The President’s visit helped to underscore that by and large Indo-British relations were above party politics. But the very intimate and extensive nature of these relations complicates the picture. It is only honest to admit that often India finds greater understanding and sympathy in the Labour party than among the titled Knights and brigadiers on the back benches of the Conservative party. There are strong historical and psychological reasons for it. These have often been discussed and need not be stated again. But it needs to be emphasised that our representatives should not have allowed our old ties with the Labour party to languish even during the long Conservative rule.
For years the late Mr Aneurin Bevan canvassed support for India in the Labour party. It was a matter of good luck that the late Mr Hugh Gaitskell had equally warm feelings for India, partly because of his family’s long association with the country. But I wonder if any Indian can legitimately lay claim to personal friendship with Mr Harold Wilson. It is true that his rise in the party and the country has been unexpectedly rapid. But he was a reckonable factor even when Mr Gaitskell was alive.
In the brief months that Mr Wilson has been the Labour leader he has established such complete ascendancy as the party has not known since Lord Attlee’s retirement. This means that he has the opportunity to impress his personality and views on the party. He is known to be left of centre. He inherited the present shadow cabinet from Mr Gaitskell who was often right of centre and only towards the end of his life took up a centrist position. There are reasonable chances that we shall have a number of new faces on the front bench if the Labour party forms the next government which is only too likely.

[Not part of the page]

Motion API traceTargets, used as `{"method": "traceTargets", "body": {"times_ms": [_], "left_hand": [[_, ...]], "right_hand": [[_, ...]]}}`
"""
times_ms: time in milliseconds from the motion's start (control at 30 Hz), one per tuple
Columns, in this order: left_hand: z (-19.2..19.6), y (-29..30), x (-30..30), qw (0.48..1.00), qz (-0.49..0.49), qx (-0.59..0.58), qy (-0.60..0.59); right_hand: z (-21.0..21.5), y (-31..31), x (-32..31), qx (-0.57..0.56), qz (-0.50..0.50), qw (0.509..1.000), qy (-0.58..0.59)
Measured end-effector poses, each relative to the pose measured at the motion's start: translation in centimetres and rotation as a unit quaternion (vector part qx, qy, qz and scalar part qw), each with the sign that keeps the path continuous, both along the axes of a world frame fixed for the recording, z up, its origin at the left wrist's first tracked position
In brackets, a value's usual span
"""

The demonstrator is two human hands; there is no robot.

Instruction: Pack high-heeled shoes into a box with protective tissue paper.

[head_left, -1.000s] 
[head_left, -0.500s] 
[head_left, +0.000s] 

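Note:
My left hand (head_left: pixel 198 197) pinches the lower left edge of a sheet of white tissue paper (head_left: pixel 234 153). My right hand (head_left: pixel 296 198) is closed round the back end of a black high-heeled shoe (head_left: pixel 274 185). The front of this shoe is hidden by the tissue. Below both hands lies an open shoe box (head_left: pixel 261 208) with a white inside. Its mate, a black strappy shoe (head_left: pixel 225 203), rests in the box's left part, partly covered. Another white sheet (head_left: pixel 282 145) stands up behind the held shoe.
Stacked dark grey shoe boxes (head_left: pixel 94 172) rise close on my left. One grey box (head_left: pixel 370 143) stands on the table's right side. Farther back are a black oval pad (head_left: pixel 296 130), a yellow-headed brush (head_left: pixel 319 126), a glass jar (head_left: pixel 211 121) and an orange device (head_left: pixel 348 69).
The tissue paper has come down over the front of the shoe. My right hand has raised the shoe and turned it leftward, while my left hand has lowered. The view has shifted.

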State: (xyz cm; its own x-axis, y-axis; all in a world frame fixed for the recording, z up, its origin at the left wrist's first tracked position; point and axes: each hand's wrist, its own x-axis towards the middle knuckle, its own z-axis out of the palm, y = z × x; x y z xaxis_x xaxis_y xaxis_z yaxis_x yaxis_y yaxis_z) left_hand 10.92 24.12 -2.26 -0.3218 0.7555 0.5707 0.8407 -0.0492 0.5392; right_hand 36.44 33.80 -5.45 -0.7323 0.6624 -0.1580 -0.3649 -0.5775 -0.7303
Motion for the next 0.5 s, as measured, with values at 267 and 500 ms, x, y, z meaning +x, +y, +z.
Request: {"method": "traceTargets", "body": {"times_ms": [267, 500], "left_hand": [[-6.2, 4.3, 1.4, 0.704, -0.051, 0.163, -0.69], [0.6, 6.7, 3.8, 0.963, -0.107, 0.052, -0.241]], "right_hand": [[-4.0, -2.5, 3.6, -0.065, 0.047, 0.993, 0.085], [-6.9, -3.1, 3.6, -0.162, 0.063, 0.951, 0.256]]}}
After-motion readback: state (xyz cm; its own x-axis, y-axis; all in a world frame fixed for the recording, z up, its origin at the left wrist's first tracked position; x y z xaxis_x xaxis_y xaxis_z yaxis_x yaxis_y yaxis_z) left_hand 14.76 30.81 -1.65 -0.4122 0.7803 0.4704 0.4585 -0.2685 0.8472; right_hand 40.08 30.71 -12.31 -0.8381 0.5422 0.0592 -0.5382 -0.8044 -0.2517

On the basis of the information then available I hazarded the view last week in these columns that after the attempt on Miss Christine Keeler’s life by one of her West Indian friends, Mr Edgecombe, last December, it should have been possible for the authorities to take stock of the situation and avert the present scandal by asking Mr Profumo to resign. It now transpires that they knew nothing of Mr Profumo’s relations with Miss Keeler till early this year when they were told about it by a newspaper. From Mr Macmillan’s narration of the events it appears that Dr Stephen Ward, the central figure in the scandal, lied when he claimed that he had told the security services of this relationship in 1961 itself.
Tragic
The overall impression that emerged from Mr Macmillan’s narration of the events last Monday was summed up with devastating accuracy by The Guardian’s headline: “Mr Macmillan, the man who did not know.” No one told him anything till a newspaper executive on his own initiative called on his private secretary on February 1, 1963. On this account there is a great deal of sympathy for him. This is, however, largely cancelled because even after February 1 he made no serious effort to establish the truth for himself. We shall never know whether he gambled, as Mr Wilson alleged, in the hope that the truth would not be out. Whatever the truth, it is tragic that his career should end in this squalid manner. He studiously cultivated the image of an Edwardian gentleman. The image became the reality. He lost touch with the times he was living in. The result is tragic but not surprising.